Shahin Najafi ist nun erst mal untergetaucht, seinen genauen Wohnort hält er geheim. In einem Interview mit dem Deutschlandfunk sagte er am Freitag, dass er Angst habe und am Donnerstag auf dem Polizeipräsidium gewesen sei, um Schutz zu bekommen. Dennoch wolle er sich eigentlich nicht verstecken: „Ich bin jung, und ich bin ein Künstler. Ich muss auftreten“, sagte Najafi. Ein paar Konzerte in Europa habe Najafi bereits absagen müssen, sagte sein Manager Schahryar Ahadi. Die zuständige Polizei wollte sich zu dem Vorgang nicht ausführlich äußern: „Es gibt eine Gefährdungslage, und wir haben sie bewertet“, sagte ein Sprecher dem Tagesspiegel. Zu welchem Schluss man gekommen sei, werde aus Sicherheitsgründen nicht mitgeteilt.

Experten bezweifelten derweil, ob es sich bei der Aussage des Ajatollahs wirklich um ein Todesurteil handelt. „Ich glaube nicht, dass das als Mordaufruf gedacht war“, sagte Christoph Werner, Professor für Iranistik an der Universität Marburg. Aber man wisse nie, wer sich von so etwas dennoch zur Gewalt aufgerufen fühle. „Wenn es eine Fatwa gibt, ist es natürlich gefährlich“, sagte der iranischstämmige grüne Bundestagsabgeordnete Omid Nouripour. „Es reicht ja schon ein einziger Fanatiker.“ Dennoch sei der Aufruf nicht eindeutig: Man könne ihn als Aufforderung zum Mord verstehen oder schlicht als Hinweis, dass Najafi später einmal in der Hölle schmoren werde. „Da sind die Schiiten oft nicht eindeutig“, sagte Nouripour.
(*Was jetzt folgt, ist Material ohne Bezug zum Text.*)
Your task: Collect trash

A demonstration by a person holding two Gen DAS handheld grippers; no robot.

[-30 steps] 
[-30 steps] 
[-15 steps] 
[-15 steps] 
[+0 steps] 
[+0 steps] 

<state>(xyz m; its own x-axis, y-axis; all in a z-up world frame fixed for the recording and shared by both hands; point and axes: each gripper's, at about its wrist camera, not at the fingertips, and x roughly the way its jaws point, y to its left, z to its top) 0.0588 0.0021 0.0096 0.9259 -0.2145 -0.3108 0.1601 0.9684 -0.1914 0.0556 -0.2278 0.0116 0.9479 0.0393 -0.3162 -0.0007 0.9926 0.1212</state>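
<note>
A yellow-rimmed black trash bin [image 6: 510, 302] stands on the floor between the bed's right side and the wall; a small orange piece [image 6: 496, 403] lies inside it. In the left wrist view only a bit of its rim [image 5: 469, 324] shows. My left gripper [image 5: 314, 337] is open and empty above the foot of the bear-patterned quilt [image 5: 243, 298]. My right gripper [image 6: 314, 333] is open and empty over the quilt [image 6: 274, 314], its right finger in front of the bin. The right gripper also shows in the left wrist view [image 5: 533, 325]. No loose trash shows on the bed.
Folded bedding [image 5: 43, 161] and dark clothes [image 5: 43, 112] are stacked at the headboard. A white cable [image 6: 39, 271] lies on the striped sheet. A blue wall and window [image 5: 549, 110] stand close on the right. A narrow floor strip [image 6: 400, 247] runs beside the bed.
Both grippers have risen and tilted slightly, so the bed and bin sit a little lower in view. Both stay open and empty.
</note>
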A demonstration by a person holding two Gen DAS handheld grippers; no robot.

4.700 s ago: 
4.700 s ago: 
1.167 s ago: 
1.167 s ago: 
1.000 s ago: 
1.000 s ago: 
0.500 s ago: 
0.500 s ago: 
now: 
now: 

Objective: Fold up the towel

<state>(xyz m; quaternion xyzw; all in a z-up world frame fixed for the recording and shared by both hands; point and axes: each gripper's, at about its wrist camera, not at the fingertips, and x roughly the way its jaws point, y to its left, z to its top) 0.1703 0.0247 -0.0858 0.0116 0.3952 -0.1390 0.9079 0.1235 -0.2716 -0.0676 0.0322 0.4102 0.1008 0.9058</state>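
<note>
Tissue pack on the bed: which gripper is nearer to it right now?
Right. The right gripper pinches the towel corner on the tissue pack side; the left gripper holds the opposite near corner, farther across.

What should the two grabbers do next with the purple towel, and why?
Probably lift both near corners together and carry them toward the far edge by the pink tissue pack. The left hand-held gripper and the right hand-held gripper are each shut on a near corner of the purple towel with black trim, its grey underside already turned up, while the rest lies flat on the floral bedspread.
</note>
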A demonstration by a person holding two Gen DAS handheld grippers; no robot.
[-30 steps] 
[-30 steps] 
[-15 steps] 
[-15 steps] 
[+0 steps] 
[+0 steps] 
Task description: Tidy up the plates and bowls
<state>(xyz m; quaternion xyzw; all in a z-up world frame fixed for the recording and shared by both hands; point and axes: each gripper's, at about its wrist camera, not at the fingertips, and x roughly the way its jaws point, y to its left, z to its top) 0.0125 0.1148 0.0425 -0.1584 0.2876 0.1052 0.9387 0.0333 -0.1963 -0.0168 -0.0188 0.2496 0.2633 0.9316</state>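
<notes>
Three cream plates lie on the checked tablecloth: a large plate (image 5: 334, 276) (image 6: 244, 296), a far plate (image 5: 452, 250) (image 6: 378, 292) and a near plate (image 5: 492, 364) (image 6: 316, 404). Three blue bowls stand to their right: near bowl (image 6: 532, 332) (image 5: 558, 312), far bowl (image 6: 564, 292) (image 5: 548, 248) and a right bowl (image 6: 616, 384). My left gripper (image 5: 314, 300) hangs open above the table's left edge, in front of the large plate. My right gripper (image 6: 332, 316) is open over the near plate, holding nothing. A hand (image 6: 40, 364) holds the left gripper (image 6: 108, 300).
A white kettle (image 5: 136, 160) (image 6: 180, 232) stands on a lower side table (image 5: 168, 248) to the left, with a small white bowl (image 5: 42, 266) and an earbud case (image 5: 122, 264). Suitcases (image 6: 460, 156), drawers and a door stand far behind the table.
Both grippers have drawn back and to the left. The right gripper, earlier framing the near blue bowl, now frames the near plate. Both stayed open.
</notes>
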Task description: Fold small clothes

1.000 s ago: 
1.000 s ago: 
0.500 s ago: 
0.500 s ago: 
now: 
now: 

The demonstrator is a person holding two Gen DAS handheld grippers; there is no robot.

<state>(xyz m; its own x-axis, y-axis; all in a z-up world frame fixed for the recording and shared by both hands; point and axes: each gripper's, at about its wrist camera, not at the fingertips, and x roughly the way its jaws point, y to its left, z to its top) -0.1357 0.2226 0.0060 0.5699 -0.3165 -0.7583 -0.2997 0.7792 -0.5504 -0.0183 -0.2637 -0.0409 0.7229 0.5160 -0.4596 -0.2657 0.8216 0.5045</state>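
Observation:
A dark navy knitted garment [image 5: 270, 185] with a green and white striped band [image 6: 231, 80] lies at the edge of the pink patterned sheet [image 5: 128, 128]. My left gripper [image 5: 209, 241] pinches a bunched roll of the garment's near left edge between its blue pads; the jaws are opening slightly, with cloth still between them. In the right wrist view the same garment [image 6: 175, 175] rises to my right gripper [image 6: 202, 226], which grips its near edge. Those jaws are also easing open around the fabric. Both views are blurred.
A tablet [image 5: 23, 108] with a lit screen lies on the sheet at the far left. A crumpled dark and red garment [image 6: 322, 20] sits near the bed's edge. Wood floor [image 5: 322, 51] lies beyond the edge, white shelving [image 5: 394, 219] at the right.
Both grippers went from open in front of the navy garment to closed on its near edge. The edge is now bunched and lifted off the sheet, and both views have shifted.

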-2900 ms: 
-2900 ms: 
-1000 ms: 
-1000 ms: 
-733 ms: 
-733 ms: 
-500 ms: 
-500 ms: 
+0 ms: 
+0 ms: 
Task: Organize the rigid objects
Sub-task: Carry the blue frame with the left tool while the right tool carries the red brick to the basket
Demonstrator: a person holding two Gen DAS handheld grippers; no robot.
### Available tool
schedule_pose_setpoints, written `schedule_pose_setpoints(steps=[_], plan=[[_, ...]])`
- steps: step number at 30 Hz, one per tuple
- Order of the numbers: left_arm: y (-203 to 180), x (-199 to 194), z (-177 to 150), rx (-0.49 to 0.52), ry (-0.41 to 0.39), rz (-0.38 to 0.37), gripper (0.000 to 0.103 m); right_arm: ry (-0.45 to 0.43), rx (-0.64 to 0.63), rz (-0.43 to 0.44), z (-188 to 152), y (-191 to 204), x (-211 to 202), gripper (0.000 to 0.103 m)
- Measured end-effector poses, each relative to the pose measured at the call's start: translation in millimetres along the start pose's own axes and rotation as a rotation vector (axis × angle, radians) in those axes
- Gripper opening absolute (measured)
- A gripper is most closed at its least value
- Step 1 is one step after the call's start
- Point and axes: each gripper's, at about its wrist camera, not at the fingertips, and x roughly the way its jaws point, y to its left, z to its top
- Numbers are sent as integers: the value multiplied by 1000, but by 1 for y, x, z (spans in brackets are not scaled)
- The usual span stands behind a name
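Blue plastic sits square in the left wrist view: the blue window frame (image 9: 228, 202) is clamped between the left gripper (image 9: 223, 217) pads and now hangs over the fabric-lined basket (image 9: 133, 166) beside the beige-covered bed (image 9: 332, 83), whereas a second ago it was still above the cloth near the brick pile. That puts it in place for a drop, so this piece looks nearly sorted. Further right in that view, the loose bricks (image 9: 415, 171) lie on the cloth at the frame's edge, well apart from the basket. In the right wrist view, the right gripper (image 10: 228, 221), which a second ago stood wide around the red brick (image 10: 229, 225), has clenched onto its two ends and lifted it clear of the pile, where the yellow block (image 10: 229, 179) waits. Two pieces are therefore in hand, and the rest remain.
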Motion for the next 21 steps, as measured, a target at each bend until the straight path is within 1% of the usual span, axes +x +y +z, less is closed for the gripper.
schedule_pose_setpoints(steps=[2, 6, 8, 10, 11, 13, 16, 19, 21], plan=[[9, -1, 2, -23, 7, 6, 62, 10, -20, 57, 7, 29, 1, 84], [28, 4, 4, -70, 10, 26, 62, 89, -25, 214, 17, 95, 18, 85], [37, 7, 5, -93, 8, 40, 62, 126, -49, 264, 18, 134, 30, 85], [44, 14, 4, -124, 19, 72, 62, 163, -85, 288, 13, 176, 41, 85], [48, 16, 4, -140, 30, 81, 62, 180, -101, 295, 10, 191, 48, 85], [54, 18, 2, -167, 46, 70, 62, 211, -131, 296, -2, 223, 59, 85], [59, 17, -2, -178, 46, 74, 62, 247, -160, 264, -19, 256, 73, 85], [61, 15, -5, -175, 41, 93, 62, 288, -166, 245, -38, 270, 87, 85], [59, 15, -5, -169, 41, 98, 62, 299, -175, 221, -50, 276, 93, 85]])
Ajatollah Golpayegani gilt laut Nouripour eher als gemäßigt, was die Sache umso schlimmer mache. „Er kommt aus einer einflussreichen Familie und hat viele Anhänger.“ Dennoch wundere es ihn, dass die Todesnachricht nicht auf der Website des Ajatollahs zu lesen sei. „Das ist merkwürdig“, sagte Nouripour.